WORK ORDER:
Begin the reply with the line containing "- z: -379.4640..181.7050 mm" and end it with the final line of the listing, reproducing every line between exactly and adding nothing.

━━━ THE DATA ━━━

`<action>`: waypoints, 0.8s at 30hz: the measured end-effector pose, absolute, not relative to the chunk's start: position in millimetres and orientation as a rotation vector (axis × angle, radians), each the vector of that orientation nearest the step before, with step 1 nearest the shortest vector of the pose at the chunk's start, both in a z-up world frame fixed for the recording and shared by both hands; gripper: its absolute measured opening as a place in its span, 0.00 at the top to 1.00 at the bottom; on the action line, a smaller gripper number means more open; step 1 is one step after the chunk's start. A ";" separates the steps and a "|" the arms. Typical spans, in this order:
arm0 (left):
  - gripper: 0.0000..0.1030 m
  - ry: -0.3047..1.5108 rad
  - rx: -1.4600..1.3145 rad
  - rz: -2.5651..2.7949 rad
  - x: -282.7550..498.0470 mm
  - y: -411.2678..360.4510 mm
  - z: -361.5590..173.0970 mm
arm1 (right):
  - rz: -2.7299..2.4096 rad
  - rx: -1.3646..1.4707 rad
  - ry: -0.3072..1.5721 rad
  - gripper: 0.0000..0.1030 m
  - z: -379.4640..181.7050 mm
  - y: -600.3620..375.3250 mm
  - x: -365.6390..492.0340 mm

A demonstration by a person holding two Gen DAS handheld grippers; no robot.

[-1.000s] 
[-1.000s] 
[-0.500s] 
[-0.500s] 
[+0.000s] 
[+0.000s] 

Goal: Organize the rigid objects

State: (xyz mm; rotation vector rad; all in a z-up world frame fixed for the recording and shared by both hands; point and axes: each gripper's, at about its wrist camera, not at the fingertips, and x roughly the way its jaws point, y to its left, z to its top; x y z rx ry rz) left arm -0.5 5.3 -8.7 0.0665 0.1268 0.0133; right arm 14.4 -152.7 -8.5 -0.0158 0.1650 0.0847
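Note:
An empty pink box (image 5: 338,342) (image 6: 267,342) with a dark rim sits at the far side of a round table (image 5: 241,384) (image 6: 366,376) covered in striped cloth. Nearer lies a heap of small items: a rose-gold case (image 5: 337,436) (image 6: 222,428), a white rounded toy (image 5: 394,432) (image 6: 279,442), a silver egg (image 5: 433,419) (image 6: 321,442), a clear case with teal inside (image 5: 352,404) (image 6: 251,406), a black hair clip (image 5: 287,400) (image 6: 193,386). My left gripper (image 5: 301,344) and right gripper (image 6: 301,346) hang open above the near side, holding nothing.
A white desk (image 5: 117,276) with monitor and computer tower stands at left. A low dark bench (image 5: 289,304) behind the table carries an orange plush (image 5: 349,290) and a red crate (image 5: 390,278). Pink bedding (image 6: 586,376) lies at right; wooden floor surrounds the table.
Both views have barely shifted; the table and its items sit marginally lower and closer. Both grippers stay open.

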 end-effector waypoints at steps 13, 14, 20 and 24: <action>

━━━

WRITTEN SOLUTION:
  - z: -379.4640..181.7050 mm
  - y: -600.3620..375.3250 mm
  - x: -365.6390..492.0340 mm

A demonstration by a person holding two Gen DAS handheld grippers; no robot.

[-1.000s] 
[-1.000s] 
[-0.500s] 
[-0.500s] 
[+0.000s] 
[+0.000s] 

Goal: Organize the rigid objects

State: (xyz mm; rotation vector rad; all in a z-up world frame fixed for the recording and shared by both hands; point and axes: each gripper's, at about its wrist camera, not at the fingertips, and x roughly the way its jaws point, y to its left, z to its top; x y z rx ry rz) left arm -0.5 5.3 -8.7 0.0665 0.1268 0.0133; right arm 14.4 -152.7 -8.5 -0.0158 0.1650 0.0847
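Note:
An empty pink box (image 5: 338,342) (image 6: 267,342) with a dark rim sits at the far side of a round table (image 5: 241,384) (image 6: 366,376) covered in striped cloth. Nearer lies a heap of small items: a rose-gold case (image 5: 337,436) (image 6: 222,428), a white rounded toy (image 5: 394,432) (image 6: 279,442), a silver egg (image 5: 433,419) (image 6: 321,442), a clear case with teal inside (image 5: 352,404) (image 6: 251,406), a black hair clip (image 5: 287,400) (image 6: 193,386). My left gripper (image 5: 301,344) and right gripper (image 6: 301,346) hang open above the near side, holding nothing.
A white desk (image 5: 117,276) with monitor and computer tower stands at left. A low dark bench (image 5: 289,304) behind the table carries an orange plush (image 5: 349,290) and a red crate (image 5: 390,278). Pink bedding (image 6: 586,376) lies at right; wooden floor surrounds the table.
Both views have barely shifted; the table and its items sit marginally lower and closer. Both grippers stay open.
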
 end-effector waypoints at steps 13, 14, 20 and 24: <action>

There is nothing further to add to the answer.